Android Ransomware

Dangerous Android Banking Trojan “LOKIBOT” has distributed around the world with sophisticated Ransomware future and demanding around $70 and $100 from compromised victims.

Based on the BTC Address that has been used in source code, this Ransomware already infected many victims and earned more than $1.5 Million around the world.

It uses  Phishing overlay attack with many Banking apps and other most papular apps such as  Skype, Outlook and WhatsApp and activated when victims disable the administrative rights of the malware or try to uninstall it.

This Ransomware also sold as a kid with full license cost including updates costs $2000 in BTC.

How Does This Android Ransomware Works

Lokibot Ransomware Designed to work on 4.0 and higher android versions and also have the capability to steal the victim’s contact information also it has the ability to read and send the SMS.

Its provide a special Command to spam all the compromised victim’s contacts to spreading the Malware variant.
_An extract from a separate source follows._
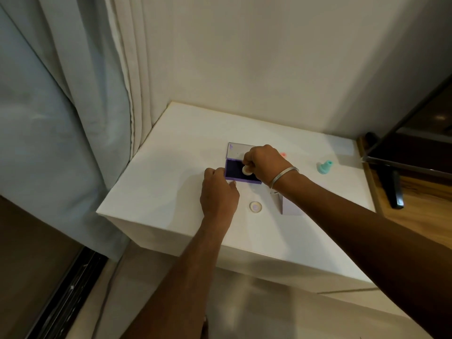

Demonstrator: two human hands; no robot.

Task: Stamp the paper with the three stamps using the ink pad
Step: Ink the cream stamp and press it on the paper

According to SfyLabs , LokiBot also has some more unique features. For one it has the ability to start the victim’s browser app and open a given web page. Additionally, it implements SOCKS5, can automatically reply to SMS messages and it can start a user’s banking application.

Later Lokibot will show the notification that comes from other apps which contain the information that new funds have transferred to your bank account and its impersonate as an original icon of the application.

Later the phone is made to vibrate right before the notification is shown so the victim will take notice of it. When the notification is tapped it will trigger an overlay attack.

After this infection, Victims will infect by the Ransomware if the infected victims will try to remove LokiBot from the infected device by revoking its administrative rights.

At this Final stage of infection,  it starts searching for all files and directories in the primary shared or external storage directory (traditionally the SD card) and encrypts them using AES.

The key is generated randomly under default AES/ECB/PKCS5 padding and 128-bit key size and finally demand to pay Bitcoins to decrypt your files.

If Encryption part fails for some reasons still the screen locker works and will lock the victim’s screen using the administrative permissions it has gained from the user when the malware was first started.

Later a  threat is then shown on the screen as “Your phone is locked for viewing child pornography.” The payment amount varies between $70 and $100. The Bitcoin addresses of LokiBot are hardcoded in the APK and can’t be updated from C2 server.


Since early this summer we have seen at least 30 to 40 samples with bot counts varying between 100 to 2000 bots. We believe that the actors behind LokiBot are successful, based on their BTC traffic and regular bot updates. syfLabs said.